TASK REQUIREMENTS:
Print the records again, character for character.

SOURCE DATA:
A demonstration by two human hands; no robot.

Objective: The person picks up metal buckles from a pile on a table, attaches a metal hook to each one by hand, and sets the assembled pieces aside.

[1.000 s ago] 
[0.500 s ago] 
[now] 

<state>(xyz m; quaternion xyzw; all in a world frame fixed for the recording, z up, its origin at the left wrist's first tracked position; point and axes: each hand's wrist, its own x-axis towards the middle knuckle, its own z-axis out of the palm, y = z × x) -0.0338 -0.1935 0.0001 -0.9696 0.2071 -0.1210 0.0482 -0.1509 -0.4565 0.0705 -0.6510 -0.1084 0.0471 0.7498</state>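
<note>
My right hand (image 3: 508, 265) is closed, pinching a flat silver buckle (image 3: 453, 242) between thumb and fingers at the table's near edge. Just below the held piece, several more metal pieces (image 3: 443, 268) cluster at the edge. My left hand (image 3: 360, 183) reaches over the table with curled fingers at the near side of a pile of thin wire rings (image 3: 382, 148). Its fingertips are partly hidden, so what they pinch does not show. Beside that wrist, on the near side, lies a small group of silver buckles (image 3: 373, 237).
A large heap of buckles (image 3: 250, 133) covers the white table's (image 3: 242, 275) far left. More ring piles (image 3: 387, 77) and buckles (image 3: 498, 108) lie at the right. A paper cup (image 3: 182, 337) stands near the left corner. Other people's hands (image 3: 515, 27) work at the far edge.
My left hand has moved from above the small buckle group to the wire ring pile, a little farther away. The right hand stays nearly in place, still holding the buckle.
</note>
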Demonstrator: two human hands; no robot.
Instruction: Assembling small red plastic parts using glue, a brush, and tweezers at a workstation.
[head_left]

WRITTEN RESPONSE:
A demonstration by two human hands; no robot.

Objective: The person picks up metal buckles from a pile on a table, attaches a metal hook to each one by hand, and sets the assembled pieces aside.

[1.000 s ago] 
[0.500 s ago] 
[now] 

<state>(xyz m; quaternion xyzw; all in a world frame fixed for the recording, z up, its origin at the left wrist's first tracked position; point and axes: each hand's wrist, its own x-axis towards the middle knuckle, its own z-axis out of the palm, y = z × x) -0.0338 -0.1935 0.0001 -0.9696 0.2071 -0.1210 0.0482 -0.1509 -0.4565 0.0705 -0.6510 -0.1084 0.0471 0.7498</state>
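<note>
My right hand (image 3: 508, 265) is closed, pinching a flat silver buckle (image 3: 453, 242) between thumb and fingers at the table's near edge. Just below the held piece, several more metal pieces (image 3: 443, 268) cluster at the edge. My left hand (image 3: 360, 183) reaches over the table with curled fingers at the near side of a pile of thin wire rings (image 3: 382, 148). Its fingertips are partly hidden, so what they pinch does not show. Beside that wrist, on the near side, lies a small group of silver buckles (image 3: 373, 237).
A large heap of buckles (image 3: 250, 133) covers the white table's (image 3: 242, 275) far left. More ring piles (image 3: 387, 77) and buckles (image 3: 498, 108) lie at the right. A paper cup (image 3: 182, 337) stands near the left corner. Other people's hands (image 3: 515, 27) work at the far edge.
My left hand has moved from above the small buckle group to the wire ring pile, a little farther away. The right hand stays nearly in place, still holding the buckle.
</note>
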Demonstrator: two human hands; no robot.
Instruction: Assembling small red plastic parts using glue, a brush, and tweezers at a workstation.
[head_left]

No more output is needed here.